» ABOUT THIS TASK
Where the word "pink" appears in a line of the entries below, count that line and give the total alone.

--- RECORDS PROVIDED ---

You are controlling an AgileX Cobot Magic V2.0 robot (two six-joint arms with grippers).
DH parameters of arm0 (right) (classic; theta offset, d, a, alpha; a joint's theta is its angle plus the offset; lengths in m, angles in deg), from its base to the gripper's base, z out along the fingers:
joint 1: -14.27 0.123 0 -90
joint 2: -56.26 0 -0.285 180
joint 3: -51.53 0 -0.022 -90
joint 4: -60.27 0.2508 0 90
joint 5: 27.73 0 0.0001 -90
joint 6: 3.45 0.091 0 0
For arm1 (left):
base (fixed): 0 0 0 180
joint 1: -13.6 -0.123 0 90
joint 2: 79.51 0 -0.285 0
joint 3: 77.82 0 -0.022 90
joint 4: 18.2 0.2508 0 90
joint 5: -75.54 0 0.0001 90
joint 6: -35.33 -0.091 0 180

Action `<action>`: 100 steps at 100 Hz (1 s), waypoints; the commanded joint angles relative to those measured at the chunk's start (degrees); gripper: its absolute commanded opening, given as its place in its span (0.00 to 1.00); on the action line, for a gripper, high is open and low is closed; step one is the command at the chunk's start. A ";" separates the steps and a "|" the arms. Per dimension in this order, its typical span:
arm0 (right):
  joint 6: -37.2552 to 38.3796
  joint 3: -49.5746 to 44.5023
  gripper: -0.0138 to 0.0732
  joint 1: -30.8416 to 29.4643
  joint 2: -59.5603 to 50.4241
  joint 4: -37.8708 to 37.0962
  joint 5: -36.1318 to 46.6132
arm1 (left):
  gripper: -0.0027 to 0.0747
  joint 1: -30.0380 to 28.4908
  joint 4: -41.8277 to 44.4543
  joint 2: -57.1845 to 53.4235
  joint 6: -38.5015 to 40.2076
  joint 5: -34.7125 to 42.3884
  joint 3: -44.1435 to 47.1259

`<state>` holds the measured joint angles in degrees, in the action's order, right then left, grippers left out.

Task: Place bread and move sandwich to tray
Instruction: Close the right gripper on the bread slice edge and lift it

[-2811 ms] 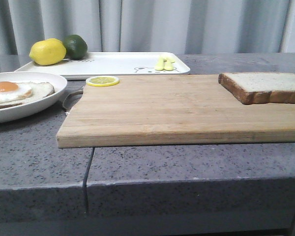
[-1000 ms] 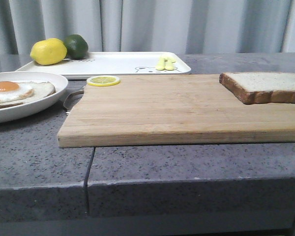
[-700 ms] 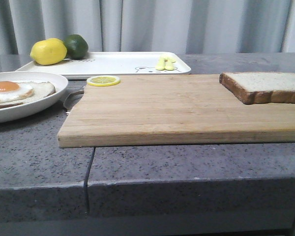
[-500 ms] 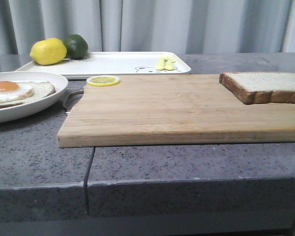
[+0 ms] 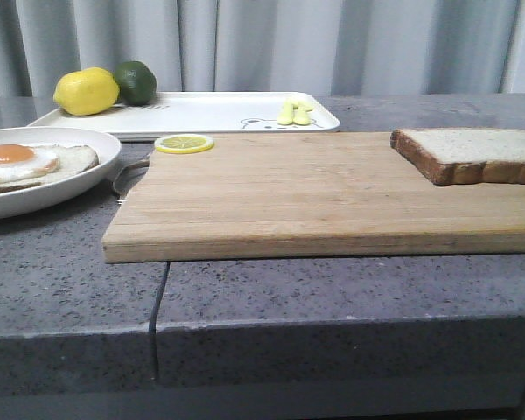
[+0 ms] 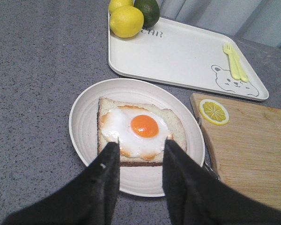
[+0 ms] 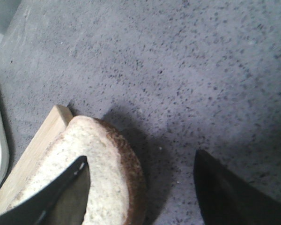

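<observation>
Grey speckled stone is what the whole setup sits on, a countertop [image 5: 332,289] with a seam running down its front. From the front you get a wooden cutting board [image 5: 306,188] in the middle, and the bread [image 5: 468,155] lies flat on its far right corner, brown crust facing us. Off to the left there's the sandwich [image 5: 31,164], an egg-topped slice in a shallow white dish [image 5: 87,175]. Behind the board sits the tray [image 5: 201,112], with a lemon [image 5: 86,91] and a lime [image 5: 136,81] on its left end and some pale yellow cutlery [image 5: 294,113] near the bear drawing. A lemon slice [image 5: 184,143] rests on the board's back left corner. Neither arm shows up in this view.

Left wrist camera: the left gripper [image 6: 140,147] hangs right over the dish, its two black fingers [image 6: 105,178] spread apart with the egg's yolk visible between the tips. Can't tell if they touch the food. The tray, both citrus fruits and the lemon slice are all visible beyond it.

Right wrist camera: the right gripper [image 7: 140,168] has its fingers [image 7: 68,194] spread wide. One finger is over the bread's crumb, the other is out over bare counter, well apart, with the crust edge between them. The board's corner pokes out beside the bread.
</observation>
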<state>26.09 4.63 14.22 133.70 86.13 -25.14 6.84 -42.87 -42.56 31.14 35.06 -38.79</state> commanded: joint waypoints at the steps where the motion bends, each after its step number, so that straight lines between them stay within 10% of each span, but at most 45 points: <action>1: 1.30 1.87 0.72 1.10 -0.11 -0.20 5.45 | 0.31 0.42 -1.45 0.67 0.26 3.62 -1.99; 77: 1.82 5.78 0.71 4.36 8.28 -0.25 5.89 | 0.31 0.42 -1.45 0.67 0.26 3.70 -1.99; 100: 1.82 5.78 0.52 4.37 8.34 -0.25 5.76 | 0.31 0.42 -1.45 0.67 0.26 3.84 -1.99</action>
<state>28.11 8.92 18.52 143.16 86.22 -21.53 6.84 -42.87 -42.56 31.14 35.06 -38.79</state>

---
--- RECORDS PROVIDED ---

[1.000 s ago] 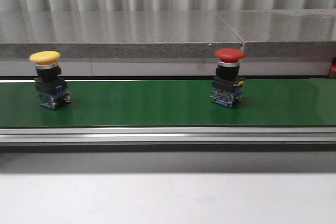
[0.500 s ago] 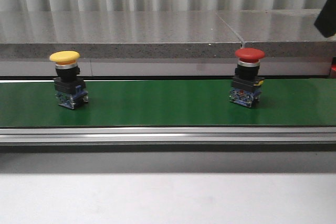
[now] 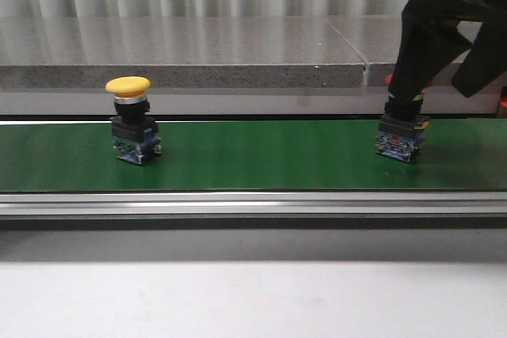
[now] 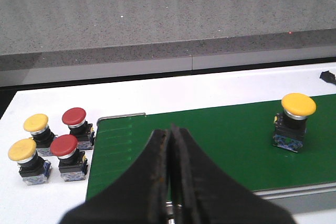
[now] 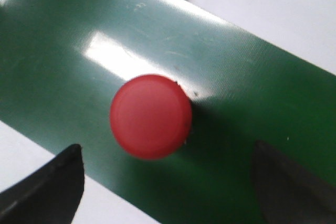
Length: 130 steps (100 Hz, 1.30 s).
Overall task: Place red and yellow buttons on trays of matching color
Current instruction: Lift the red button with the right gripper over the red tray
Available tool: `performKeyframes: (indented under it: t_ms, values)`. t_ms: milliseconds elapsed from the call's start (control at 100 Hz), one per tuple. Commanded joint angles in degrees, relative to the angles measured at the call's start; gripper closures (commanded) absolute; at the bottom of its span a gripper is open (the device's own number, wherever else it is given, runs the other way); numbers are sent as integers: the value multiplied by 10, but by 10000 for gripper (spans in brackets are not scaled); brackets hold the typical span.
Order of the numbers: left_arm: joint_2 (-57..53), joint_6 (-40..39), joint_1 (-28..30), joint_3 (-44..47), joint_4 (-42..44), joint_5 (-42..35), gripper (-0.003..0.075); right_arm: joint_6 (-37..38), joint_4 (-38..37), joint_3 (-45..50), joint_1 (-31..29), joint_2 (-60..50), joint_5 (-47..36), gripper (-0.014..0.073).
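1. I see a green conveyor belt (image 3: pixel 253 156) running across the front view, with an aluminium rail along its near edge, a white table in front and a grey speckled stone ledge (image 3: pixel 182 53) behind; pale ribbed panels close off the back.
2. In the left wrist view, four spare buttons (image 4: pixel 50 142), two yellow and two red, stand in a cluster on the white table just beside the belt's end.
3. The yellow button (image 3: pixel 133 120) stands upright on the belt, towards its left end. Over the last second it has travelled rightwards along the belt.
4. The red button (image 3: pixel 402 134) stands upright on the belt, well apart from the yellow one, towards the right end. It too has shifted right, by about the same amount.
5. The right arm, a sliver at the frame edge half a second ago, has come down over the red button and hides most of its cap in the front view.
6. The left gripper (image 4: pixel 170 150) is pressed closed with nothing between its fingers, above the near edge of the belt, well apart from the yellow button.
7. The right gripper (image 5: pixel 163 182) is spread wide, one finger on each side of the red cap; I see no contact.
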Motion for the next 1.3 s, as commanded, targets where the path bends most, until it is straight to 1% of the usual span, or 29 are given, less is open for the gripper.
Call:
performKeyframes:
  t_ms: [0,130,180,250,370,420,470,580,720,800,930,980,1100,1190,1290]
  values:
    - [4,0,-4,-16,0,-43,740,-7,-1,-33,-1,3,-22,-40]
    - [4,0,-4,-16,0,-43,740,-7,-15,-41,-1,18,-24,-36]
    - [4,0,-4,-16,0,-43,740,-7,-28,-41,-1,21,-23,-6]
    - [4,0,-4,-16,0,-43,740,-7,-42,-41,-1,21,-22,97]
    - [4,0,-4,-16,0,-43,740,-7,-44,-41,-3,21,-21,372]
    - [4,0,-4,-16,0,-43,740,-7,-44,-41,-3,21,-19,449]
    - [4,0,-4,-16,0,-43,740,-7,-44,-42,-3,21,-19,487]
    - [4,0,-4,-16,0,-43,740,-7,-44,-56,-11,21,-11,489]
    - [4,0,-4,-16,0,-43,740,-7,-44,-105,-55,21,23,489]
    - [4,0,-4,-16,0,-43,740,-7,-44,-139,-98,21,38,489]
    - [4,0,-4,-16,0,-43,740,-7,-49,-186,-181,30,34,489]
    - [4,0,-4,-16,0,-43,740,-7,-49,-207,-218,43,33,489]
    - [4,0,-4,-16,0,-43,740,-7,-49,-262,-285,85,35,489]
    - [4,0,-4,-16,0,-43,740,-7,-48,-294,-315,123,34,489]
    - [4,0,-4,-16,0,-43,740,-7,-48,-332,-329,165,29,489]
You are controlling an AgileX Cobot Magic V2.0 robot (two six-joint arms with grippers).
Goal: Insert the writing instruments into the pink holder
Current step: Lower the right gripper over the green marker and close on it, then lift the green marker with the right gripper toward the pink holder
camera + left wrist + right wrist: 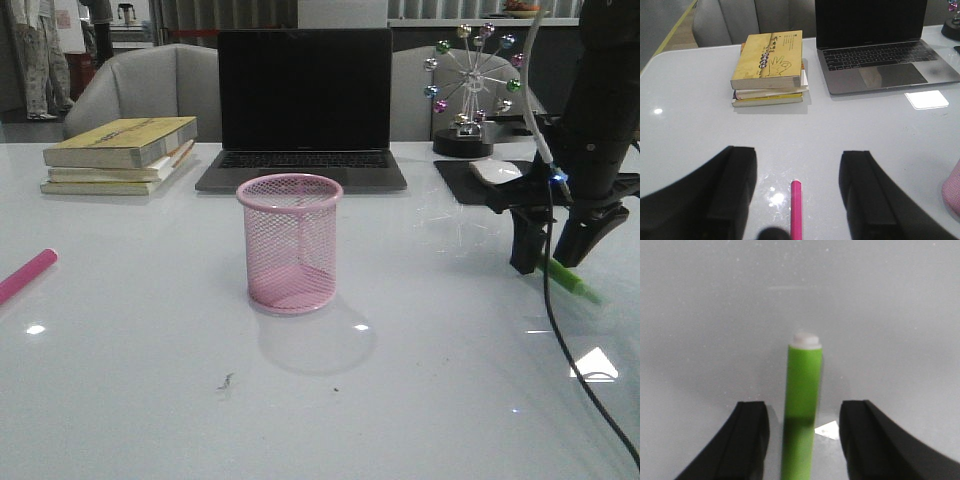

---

» RESPONSE AREA
2